### Work item:
Every line of the data must be set down exactly as shown.

### Data below:

========================

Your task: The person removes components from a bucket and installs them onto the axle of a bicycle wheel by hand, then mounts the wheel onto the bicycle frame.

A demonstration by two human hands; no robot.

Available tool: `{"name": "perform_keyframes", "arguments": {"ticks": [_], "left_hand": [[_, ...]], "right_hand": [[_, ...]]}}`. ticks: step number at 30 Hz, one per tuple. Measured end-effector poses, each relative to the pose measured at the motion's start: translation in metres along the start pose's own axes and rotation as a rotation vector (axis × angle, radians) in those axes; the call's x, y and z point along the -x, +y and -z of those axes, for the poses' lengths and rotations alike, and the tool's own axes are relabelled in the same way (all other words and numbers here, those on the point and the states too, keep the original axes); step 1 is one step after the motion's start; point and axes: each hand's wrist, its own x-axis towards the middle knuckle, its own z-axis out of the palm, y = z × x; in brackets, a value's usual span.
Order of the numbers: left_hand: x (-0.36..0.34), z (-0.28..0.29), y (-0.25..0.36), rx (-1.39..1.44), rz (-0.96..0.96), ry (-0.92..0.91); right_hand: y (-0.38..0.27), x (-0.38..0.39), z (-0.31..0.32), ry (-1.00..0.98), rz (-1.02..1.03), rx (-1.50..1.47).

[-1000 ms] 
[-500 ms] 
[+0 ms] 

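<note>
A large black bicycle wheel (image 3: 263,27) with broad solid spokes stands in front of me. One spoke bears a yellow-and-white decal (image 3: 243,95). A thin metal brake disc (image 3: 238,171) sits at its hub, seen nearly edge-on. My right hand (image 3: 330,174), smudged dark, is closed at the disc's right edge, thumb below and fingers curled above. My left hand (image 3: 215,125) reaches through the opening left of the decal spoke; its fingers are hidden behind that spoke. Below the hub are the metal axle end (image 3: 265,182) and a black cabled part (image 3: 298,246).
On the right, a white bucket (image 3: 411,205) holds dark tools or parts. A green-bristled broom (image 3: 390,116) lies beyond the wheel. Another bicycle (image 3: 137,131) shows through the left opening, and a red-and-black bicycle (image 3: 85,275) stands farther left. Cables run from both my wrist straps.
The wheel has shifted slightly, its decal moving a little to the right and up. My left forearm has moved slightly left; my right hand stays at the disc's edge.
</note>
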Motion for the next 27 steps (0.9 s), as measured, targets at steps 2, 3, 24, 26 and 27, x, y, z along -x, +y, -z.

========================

### Response to the task:
Your task: The person removes components from a bucket and installs them onto the axle of a bicycle wheel by hand, then mounts the wheel onto the bicycle frame.

A demonstration by two human hands; no robot.

Available tool: `{"name": "perform_keyframes", "arguments": {"ticks": [_], "left_hand": [[_, ...]], "right_hand": [[_, ...]]}}`. ticks: step number at 30 Hz, one per tuple. Measured end-effector poses, each relative to the pose measured at the motion's start: translation in metres along the start pose's own axes and rotation as a rotation vector (axis × angle, radians) in those axes; the call's x, y and z point along the -x, +y and -z of those axes, for the poses' lengths and rotations alike, and the tool's own axes are relabelled in the same way (all other words and numbers here, those on the point and the states too, keep the original axes); step 1 is one step after the motion's start; point and axes: each hand's wrist, its own x-axis towards the middle knuckle, its own z-axis out of the palm, y = z × x; in brackets, a value's usual span.
Order of the numbers: left_hand: x (-0.36..0.34), z (-0.28..0.29), y (-0.25..0.36), rx (-1.39..1.44), rz (-0.96..0.96), ry (-0.92..0.91); right_hand: y (-0.38..0.27), x (-0.38..0.39), z (-0.31..0.32), ry (-1.00..0.98), rz (-1.02..1.03), rx (-1.50..1.47).

[-1000 ms] 
[-500 ms] 
[+0 ms] 

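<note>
A large black bicycle wheel (image 3: 263,27) with broad solid spokes stands in front of me. One spoke bears a yellow-and-white decal (image 3: 243,95). A thin metal brake disc (image 3: 238,171) sits at its hub, seen nearly edge-on. My right hand (image 3: 330,174), smudged dark, is closed at the disc's right edge, thumb below and fingers curled above. My left hand (image 3: 215,125) reaches through the opening left of the decal spoke; its fingers are hidden behind that spoke. Below the hub are the metal axle end (image 3: 265,182) and a black cabled part (image 3: 298,246).
On the right, a white bucket (image 3: 411,205) holds dark tools or parts. A green-bristled broom (image 3: 390,116) lies beyond the wheel. Another bicycle (image 3: 137,131) shows through the left opening, and a red-and-black bicycle (image 3: 85,275) stands farther left. Cables run from both my wrist straps.
The wheel has shifted slightly, its decal moving a little to the right and up. My left forearm has moved slightly left; my right hand stays at the disc's edge.
</note>
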Motion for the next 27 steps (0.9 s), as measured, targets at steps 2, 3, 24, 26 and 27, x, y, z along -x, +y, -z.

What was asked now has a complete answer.